The two women let him go and were silent. Warner continued her external exam. Time of death would be impossible to determine. Calculating it by comparing the internal body temperature against the temperature of the environment was useless for two reasons. One, the body had just been burned through and two, it was lying in a puddle of freezing fetid water. Neither reading would be accurate. All she could note with certainty was that she'd been alive when the smoke had hit her. She had to have been; soot was clogged in her nostrils and, from what the doctor could see of the partially open lips, her mouth as well. A victim did not inhale smoke if they weren't breathing. Skillfully moving gloved hands over charred flesh, Melinda examined the girl more closely as best she could under the conditions. The skin near the left upper occipital orbit was split as was the skin at the crest of the cheekbone below it. This part of her face had been closest to the searing glass that had fallen against her. One had to be careful not to jump to any assumptions in situations like this - you could easily mistake disfigurations like these for injuries of violence if you were not familiar with the artifacts of fire. Skin behaved as any other elasticity based organic matter would when heated...it would expand as it cooked and then split. Like chicken baking in the oven. She worked carefully, jotting down notes and photographing what she could to preserve evidence that would not survive the trip back to her morgue.

4:50 pm

Olivia continued to stare out over the blackened wreckage of Cain's life here. Bridger was some distance away turning the disaster site into a classroom for his soon-to-be Certified Fire Investigators. There was a faint ringing and it was several seconds before the detective realized it was coming from the inside pocket of the heavy down jacket she'd been loaned. With minor difficulty she dug it out with her one arm and flipped it open. She ducked her other ear closer to her slinged shoulder so she could hear.

"Benson."

"Liv."

"Elliot." She put her thumb over the mouthpiece. 'Elliot' she mouthed at Fin who'd looked at her with the question in his expression. "Hi," she said back into the phone and turned her back to the crime scene to speak to him.

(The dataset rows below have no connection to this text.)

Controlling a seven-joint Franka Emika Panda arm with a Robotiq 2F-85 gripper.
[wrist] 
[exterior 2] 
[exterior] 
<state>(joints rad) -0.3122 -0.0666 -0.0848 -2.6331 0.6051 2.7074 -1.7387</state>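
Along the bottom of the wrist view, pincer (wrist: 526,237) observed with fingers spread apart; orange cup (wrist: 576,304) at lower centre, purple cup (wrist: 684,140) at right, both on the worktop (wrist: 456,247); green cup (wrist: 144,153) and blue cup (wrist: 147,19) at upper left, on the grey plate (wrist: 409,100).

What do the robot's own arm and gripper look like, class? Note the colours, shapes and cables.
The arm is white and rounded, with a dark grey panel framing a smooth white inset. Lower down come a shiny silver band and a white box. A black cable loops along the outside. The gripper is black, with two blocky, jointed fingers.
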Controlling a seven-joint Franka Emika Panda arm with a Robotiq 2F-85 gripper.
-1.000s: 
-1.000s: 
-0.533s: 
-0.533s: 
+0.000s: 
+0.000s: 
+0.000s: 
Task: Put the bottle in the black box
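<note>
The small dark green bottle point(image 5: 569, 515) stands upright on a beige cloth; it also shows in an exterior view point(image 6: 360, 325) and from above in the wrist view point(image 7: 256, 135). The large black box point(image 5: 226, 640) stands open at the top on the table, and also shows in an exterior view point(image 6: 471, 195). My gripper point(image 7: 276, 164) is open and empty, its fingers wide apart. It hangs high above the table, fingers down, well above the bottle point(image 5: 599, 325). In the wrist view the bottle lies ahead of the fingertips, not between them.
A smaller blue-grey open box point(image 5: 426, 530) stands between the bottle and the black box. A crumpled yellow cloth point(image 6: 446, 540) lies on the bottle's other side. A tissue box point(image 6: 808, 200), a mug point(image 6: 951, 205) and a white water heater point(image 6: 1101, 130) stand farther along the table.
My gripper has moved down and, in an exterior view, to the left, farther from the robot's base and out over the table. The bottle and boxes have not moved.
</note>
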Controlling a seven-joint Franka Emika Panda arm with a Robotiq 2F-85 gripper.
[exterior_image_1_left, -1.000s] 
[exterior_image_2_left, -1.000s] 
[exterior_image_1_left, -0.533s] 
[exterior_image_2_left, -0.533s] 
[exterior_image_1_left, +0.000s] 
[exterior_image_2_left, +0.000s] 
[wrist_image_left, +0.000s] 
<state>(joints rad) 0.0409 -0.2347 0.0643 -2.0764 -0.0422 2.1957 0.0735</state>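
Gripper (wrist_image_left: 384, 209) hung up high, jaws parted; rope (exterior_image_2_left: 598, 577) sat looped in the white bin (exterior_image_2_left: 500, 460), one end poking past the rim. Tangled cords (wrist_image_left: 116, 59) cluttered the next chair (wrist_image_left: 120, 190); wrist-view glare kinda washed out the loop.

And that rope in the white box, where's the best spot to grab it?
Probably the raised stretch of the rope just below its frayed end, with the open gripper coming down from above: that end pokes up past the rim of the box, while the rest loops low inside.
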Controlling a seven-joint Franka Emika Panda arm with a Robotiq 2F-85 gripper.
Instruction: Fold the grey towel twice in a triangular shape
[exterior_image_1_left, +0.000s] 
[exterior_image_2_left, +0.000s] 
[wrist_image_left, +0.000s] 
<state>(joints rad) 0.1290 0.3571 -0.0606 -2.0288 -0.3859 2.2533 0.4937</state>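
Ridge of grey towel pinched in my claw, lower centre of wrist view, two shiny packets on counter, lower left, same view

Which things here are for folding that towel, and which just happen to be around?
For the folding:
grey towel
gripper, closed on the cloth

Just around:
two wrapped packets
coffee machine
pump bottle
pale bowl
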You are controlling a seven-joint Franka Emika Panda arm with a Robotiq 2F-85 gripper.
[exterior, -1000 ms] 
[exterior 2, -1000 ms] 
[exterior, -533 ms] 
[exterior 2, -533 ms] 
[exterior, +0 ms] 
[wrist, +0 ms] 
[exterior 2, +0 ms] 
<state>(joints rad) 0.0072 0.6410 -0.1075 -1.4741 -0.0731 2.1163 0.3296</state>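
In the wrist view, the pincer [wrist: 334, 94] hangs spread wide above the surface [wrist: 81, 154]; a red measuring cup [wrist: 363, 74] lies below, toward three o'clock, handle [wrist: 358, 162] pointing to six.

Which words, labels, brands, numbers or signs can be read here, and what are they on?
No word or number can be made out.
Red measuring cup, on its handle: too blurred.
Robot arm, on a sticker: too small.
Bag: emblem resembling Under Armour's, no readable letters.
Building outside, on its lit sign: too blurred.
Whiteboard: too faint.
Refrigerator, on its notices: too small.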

"All right, I'm going to need some help over here," Warner began saying. The ensuing lifting and bagging directions she began issuing some of Bridger's men faded onto Benson's mental back burner as she focused on the phone call.

"How's it goin up there?" Stabler rested one hand on his hip as he spoke. He could hear the sound of pipes, engines, other people slogging through water. A dog was barking faintly.

"Devastated, Elliot," she said, her voice slightly disjointed as it came across through her mobile. "There's nothing left. Place is completely destroyed. I can't even look at the stables."

"What's the word on the body?" He had to move his hand from his hip to his ear just to hear her against the sounds of the squad room around him.

"Warner's still looking it over. They've moved it to the bus. She's younger than the guys up here'd estimated to Cragen. We're thinking not even out of high school. Fin's pissed."

He nodded though she couldn't see. "Uh huh. How're you doin?"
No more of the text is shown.